# [WHAT TO PRODUCE]
Search the data for "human". Return each matching line.

# [Stored dataset items]
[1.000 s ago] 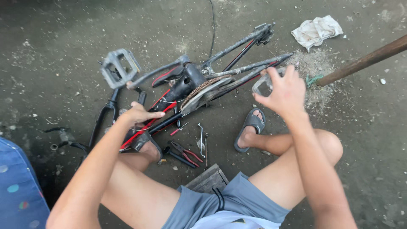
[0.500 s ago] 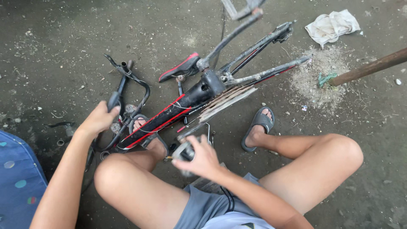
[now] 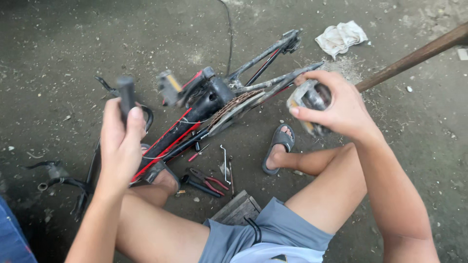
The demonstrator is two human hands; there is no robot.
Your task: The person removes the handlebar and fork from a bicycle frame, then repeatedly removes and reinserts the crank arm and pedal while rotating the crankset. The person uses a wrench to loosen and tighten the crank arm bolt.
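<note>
Now, left hand (image 3: 121, 141): raised at left of centre of the frame, forearm rising from the lower left, fingers clenched round a black handlebar grip (image 3: 127, 93) that stuck up past the thumb.
Right hand (image 3: 336, 104): lifted at right of centre, forearm coming from the lower right, fingers curled and grasping a blurred silvery bicycle part (image 3: 306, 100); kind of part could not be told.
Bicycle frame (image 3: 195, 122): black with red stripes, lying on the ground in the middle of the frame, between the two hands.
Frame's long axis: slanted from lower left to upper right, rear stays (image 3: 273, 65) pointing to the upper right, handlebar end toward the lower left.
Chainring (image 3: 234, 102): rusty, toothed, near the frame's middle.
Pedal (image 3: 169, 86): grey, blurred, just above the frame, upper left of centre.
Pliers (image 3: 207, 181): red-handled, on the ground below the frame, just beside a bent metal tool (image 3: 225, 163).
Rag (image 3: 340, 38): white, crumpled, upper right, well apart from the frame.
Wooden handle (image 3: 419, 54): brown, slanting to the upper right corner, behind the right hand.
Sandal (image 3: 279, 146): dark, on a foot, right of the tools.
</note>
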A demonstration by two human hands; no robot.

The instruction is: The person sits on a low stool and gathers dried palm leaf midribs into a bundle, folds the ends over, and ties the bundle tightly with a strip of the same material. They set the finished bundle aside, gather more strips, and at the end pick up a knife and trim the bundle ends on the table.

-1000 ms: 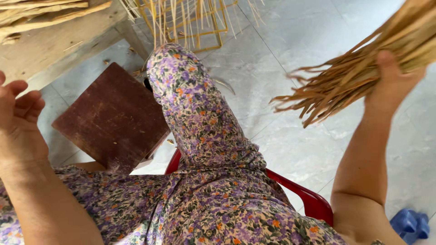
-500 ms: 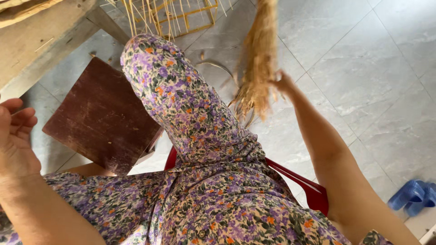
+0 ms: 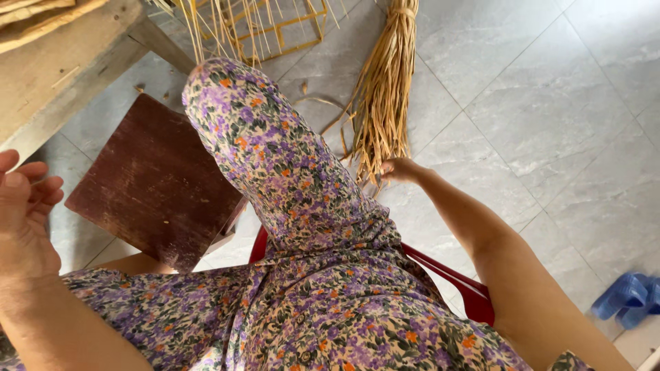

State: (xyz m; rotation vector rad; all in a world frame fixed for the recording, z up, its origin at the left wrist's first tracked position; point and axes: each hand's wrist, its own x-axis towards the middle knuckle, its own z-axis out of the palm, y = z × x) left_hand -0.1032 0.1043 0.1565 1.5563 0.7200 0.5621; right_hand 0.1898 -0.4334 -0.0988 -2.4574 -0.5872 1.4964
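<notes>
right hand point(image 3: 397, 170) | straw bundle point(image 3: 385, 89) lowered to floor | grip seemingly pinched

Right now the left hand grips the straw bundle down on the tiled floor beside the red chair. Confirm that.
Not quite: the head view shows the right hand at the straw bundle on the tiled floor beside the red chair. The left hand is raised and empty.

place: home craft workshop | signs: straw bundle point(image 3: 385, 89), wooden workbench point(image 3: 62, 69) (grey-tiled floor point(image 3: 550, 103))
</notes>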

# [TASK RESPONSE]
The demonstrator is two human hands; there is no robot.
A demonstration by two human hands; no robot.

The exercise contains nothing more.